On Saturday, March 30th from 9:00am until 1:00pm CDT we will be applying system maintenance to our Human Kinetics systems. During this time, all new orders will be delayed until the system maintenance has been completed. This will not affect your current access or previous purchases. We thank you for your patience and we appreciate your business.


Shopping Basket 0
Human Kinetics Publishers, Inc.

HUMAN KINETICS

Excerpts

Acute lower leg injuries: complete rupture of Achilles tendon

By Torbjorn Grontvedt

The Achilles tendon is the thickest and strongest tendon in the human body. It plays a very important role in most sport activities and is particularly vulnerable to overloading from repetitive running and jumping. The Achilles tendon forms a joint distal tendon for the gastrocnemius and the soleus muscles. These muscles combine to form the triceps surae muscle (figure 13.5).
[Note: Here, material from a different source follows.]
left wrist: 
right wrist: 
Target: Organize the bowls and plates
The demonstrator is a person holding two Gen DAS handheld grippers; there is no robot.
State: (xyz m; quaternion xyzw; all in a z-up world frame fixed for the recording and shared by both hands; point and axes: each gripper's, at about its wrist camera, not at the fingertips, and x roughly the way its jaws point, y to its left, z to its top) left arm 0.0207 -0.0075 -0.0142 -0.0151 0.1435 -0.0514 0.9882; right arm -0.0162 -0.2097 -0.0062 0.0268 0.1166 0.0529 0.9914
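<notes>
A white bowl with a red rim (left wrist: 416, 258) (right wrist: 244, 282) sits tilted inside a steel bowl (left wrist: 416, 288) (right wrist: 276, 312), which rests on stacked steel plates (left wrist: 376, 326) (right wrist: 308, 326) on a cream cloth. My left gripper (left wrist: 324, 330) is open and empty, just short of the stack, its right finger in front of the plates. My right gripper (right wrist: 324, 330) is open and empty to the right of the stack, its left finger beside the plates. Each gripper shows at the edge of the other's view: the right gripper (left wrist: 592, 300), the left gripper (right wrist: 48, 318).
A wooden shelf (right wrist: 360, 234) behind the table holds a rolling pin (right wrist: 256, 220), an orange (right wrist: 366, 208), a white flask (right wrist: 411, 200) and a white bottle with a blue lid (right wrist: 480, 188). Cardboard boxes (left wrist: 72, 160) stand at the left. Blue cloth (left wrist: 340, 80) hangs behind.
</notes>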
Athletes who sustain Achilles tendon ruptures most frequently are those who participate in ball sports that demand rapid changes of direction and quick, reactive jumps (e.g., tennis, squash, badminton, and soccer), in addition to runners and jumpers in track and field. Sometimes a patient with a ruptured tendon has a history of long-term pain localized to the tendon, but more often the rupture occurs without warning. Such ruptures are often caused by degenerative changes in the tendon (tendinosis), usually in the segment of the tendon that has the worst blood supply. This segment extends from 2 to 6 cm proximal to the insertion of the tendon onto the calcaneus.


Achilles tendon ruptures may be divided into full thickness ("total") and partial thickness ruptures. Total ruptures usually occur in formerly active athletes (average age 40) who resume sport activity after having been away from it for some time. In these cases, degenerative changes have weakened the tendon so much that sudden, forceful loading of the tendon causes it to tear. To some extent, these changes in the tendon could have been prevented by regular physical activity. In most cases, the injury mechanism is a strong activation of the posterior lower leg musculature, eccentrically overloading the tendon. A typical mechanism of injury involves pushing off hard with the weight-bearing foot while the knee is extended (e.g., running uphill) or sudden, unexpected dorsal extension of the ankle with reflex contraction of the calf musculature (e.g., falling down into a hole).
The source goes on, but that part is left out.